1 eggplant, grilled and peeled

3 Tbs tahini

1/2 - 1 tsp salt

the juice of one lemon

2 cloves garlic, minched

Instructions: Whip it in your food processor until the ingredients are unrecognizable and garnish with something, cumin, paprika or chopped flat-leaf parsley. Chow. (Great on pita bread, pita chips, baby carrots, your finger.)

I'd show a picture, but as delicious as this combination is, it really does look like moth-colored glop garnished with something. 

Changes: I'd cut way back on the garlic, maybe half a clove. (My breath today would fell a stegasaurus.) Also, I recommend grilling the eggplant as opposed to roasting. Imparts a nice, smokey flavor.

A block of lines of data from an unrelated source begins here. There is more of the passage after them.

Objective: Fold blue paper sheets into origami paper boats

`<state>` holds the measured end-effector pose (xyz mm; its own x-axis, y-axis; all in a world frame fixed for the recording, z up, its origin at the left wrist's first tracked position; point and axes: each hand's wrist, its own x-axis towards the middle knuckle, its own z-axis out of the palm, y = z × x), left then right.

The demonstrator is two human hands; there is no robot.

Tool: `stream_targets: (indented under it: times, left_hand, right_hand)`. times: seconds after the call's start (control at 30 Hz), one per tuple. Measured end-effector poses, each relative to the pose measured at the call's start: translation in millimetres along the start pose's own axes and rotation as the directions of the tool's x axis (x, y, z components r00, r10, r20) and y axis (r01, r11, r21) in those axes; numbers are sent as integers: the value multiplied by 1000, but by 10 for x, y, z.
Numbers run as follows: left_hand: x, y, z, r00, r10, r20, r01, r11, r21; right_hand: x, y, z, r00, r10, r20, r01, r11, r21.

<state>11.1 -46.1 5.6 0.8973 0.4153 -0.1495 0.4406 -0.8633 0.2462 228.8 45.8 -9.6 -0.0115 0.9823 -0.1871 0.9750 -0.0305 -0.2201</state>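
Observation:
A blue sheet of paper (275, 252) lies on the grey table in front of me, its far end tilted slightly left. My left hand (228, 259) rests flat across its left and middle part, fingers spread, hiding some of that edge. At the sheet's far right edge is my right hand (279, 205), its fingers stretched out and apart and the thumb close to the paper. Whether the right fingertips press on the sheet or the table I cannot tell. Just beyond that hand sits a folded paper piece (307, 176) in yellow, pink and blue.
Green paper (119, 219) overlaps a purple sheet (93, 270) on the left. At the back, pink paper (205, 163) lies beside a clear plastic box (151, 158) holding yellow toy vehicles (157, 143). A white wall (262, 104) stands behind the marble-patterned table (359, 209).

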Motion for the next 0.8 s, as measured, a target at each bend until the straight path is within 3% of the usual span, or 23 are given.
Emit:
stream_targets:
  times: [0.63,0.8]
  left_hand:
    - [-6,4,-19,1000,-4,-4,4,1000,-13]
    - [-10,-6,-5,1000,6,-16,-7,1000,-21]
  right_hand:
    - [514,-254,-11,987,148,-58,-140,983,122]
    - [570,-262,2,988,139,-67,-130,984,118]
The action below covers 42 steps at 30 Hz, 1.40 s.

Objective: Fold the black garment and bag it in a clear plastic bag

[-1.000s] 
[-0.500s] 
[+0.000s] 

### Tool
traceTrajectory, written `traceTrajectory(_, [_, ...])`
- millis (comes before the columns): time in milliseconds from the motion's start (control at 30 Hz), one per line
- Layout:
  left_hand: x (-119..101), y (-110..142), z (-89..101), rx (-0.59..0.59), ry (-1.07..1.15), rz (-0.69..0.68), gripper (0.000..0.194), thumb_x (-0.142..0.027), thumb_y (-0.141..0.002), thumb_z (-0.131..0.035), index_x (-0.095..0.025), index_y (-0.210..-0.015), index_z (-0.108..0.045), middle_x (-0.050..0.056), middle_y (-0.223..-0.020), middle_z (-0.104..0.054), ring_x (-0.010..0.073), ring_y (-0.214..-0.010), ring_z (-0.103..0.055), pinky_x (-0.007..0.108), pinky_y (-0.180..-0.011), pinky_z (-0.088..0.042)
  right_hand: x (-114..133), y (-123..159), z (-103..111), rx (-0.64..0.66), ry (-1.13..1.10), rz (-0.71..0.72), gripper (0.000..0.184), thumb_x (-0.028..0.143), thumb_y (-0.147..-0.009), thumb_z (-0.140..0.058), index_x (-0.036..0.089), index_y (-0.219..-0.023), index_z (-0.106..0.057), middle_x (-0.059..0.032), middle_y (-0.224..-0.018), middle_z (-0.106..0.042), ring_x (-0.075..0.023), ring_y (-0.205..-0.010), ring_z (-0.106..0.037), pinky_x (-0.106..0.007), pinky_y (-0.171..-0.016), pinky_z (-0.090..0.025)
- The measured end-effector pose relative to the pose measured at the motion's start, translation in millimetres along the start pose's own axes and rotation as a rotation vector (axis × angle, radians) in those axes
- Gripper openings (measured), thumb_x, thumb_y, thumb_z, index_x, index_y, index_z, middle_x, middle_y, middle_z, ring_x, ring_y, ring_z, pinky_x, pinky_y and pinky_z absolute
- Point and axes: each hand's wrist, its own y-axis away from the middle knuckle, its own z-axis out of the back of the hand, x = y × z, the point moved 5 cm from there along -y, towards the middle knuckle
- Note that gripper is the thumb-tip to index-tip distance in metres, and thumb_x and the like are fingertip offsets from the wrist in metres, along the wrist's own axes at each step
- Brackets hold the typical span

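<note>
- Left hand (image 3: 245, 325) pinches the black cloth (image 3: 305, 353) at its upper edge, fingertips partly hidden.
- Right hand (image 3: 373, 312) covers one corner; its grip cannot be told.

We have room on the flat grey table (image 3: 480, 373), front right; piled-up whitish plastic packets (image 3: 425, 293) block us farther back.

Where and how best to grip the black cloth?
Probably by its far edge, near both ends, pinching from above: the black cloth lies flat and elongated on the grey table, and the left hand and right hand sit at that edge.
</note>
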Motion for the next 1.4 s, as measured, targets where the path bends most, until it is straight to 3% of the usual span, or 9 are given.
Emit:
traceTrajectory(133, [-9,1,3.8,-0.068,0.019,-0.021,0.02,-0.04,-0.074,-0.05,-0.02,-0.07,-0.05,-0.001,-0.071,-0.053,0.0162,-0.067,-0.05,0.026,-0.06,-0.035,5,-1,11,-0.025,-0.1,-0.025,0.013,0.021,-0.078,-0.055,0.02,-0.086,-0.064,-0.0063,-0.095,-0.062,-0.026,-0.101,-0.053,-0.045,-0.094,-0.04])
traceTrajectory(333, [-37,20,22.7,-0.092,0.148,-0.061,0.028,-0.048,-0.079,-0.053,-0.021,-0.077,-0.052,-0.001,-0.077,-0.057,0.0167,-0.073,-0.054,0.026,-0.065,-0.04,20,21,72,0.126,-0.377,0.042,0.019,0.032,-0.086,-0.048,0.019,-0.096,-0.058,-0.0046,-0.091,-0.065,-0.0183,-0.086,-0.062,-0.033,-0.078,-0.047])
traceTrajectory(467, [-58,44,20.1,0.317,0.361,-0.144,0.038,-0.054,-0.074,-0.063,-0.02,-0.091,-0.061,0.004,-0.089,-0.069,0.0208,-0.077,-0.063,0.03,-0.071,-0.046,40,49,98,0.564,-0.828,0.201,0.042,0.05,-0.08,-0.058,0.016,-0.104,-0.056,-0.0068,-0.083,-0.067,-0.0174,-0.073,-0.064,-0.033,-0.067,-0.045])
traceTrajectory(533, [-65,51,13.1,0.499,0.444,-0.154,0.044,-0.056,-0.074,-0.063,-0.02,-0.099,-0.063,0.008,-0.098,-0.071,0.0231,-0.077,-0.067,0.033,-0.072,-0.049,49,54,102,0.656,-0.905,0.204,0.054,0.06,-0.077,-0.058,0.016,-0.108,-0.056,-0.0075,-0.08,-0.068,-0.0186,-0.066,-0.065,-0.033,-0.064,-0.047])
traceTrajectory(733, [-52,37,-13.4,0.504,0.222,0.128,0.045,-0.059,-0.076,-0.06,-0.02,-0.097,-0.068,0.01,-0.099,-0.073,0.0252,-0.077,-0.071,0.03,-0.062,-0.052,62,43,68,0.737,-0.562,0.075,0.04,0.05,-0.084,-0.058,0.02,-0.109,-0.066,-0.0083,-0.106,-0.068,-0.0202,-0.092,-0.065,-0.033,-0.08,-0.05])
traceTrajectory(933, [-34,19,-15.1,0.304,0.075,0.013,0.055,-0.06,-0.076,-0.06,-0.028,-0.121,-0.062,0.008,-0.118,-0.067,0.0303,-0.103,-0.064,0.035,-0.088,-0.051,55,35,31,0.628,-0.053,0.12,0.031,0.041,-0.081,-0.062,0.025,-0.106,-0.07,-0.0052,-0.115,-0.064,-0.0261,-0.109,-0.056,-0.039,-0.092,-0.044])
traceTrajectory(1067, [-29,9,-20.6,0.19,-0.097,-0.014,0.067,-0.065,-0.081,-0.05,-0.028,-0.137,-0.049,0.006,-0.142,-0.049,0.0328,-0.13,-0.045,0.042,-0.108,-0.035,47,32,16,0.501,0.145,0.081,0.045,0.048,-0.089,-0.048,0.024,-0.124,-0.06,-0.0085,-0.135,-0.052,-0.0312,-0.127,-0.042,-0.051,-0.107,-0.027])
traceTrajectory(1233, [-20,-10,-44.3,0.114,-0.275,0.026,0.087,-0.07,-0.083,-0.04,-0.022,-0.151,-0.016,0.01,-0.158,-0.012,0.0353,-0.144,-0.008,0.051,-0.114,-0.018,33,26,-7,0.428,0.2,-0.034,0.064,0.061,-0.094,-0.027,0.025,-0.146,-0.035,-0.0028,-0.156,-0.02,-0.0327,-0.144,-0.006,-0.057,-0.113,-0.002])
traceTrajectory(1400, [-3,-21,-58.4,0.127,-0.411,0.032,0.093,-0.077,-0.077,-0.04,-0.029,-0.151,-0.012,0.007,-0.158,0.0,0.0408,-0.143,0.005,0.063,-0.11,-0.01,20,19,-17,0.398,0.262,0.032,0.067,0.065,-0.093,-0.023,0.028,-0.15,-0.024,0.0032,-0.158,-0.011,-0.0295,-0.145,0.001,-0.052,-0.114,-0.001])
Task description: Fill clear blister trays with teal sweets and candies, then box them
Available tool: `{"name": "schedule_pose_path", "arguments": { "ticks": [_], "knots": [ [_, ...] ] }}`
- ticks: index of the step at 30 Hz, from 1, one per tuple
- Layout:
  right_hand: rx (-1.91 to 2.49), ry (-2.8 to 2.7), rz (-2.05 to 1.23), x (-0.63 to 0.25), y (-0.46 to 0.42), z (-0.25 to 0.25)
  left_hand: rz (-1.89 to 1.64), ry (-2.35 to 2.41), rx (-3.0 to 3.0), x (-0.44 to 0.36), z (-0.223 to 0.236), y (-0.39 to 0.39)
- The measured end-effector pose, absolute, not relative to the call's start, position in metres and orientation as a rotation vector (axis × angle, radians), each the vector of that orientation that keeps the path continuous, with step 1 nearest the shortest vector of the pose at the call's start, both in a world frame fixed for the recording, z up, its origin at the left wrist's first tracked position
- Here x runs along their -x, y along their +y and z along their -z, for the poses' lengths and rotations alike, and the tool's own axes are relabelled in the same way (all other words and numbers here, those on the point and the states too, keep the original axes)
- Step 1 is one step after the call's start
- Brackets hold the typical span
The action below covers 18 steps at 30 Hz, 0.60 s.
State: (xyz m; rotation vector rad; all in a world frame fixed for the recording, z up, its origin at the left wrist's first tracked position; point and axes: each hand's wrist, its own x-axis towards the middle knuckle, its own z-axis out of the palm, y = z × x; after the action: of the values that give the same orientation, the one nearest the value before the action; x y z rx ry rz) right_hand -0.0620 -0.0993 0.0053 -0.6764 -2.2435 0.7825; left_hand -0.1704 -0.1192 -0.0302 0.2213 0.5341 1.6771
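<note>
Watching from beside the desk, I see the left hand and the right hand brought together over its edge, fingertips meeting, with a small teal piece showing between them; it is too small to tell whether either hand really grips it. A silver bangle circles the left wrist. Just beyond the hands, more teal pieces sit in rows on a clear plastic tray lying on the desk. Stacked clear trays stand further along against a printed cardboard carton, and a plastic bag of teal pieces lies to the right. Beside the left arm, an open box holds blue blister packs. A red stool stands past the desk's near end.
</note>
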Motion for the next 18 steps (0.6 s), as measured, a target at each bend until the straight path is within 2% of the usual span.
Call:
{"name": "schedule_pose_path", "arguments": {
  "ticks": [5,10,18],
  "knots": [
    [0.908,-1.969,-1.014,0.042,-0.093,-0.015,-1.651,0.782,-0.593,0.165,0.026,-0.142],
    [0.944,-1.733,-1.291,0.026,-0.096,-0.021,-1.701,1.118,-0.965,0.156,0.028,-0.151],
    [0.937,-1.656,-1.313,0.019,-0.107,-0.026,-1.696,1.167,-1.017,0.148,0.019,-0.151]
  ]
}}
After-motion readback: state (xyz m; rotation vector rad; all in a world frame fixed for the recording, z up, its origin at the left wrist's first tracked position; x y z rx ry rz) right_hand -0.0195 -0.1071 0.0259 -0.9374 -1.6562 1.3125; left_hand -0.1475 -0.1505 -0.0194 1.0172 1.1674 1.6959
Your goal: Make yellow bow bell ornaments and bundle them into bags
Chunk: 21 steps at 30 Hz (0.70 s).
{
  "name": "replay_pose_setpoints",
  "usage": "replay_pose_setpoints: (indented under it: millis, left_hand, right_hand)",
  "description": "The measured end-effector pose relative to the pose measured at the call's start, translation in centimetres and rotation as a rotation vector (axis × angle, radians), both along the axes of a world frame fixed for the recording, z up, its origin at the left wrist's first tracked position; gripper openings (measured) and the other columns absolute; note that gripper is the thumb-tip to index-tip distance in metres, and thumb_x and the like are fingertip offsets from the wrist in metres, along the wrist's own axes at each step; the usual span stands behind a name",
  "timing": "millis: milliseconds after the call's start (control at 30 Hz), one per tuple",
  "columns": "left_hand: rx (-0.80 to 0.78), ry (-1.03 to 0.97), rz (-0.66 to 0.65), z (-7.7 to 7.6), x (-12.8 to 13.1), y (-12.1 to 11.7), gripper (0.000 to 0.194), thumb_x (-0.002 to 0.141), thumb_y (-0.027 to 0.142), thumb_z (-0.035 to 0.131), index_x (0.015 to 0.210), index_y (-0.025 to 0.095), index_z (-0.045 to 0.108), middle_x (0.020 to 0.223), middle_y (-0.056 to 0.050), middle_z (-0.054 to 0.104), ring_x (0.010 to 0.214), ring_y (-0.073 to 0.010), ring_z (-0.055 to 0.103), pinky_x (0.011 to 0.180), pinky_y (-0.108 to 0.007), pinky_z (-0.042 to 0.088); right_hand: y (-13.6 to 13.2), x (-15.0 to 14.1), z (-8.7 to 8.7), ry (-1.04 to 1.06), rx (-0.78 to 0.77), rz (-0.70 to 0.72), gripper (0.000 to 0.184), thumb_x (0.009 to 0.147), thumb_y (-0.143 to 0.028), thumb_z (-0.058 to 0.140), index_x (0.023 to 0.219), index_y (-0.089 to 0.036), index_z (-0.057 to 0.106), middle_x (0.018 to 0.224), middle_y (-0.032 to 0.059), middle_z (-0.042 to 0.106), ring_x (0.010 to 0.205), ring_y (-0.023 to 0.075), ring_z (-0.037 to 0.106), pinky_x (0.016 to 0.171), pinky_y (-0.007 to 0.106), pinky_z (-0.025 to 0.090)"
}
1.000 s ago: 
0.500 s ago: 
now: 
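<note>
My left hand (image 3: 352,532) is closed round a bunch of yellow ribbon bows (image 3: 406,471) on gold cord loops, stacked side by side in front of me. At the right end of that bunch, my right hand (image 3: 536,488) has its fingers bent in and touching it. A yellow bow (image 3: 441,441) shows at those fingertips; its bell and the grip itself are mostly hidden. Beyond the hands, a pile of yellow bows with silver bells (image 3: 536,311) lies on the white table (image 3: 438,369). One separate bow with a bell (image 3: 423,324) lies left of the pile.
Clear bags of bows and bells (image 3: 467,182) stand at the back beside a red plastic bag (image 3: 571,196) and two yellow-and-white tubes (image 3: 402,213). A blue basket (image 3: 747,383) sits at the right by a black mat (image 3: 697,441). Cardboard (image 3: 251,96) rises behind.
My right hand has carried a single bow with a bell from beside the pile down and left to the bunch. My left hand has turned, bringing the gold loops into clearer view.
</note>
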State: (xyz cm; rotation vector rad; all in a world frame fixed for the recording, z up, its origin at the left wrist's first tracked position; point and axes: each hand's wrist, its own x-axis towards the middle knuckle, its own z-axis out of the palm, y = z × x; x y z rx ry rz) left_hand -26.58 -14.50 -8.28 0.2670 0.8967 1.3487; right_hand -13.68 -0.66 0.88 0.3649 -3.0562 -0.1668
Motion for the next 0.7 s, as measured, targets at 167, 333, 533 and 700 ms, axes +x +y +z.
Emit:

Also makes great finger food for convention watching. Cheers!

Fast Food Thursday: Make It Work

With Project Runway starting at 7 p.m. MST--and me determined to have butt-on-sofa-needles-in-hand precisely on time--dinner last night was a hasty enterprise. With some spousal grilling assistance, we enjoyed Teriyaki Chicken Salad ala Project Runway.

Two boneless chicken breasts, marinated in the medium hot Yakitori sauce from Wok & Roll (Soy Vay Very Very Teriyaki would also work)

1-2 cups chopped pineapple (happened to have some in the fridge)

2-3 Tbs chopped scallions (happend to have those in the fridge, as well)

4 cups baby spinach or mixed greens

Rikki's Gourmet Miso Dressing

Grill and slice chicken.  Toss with fruit, vegetables and dressing. Enjoy. Turn on TV.

Dedicated to Roxanne, who introduced me to the addiction that is Wok & Roll.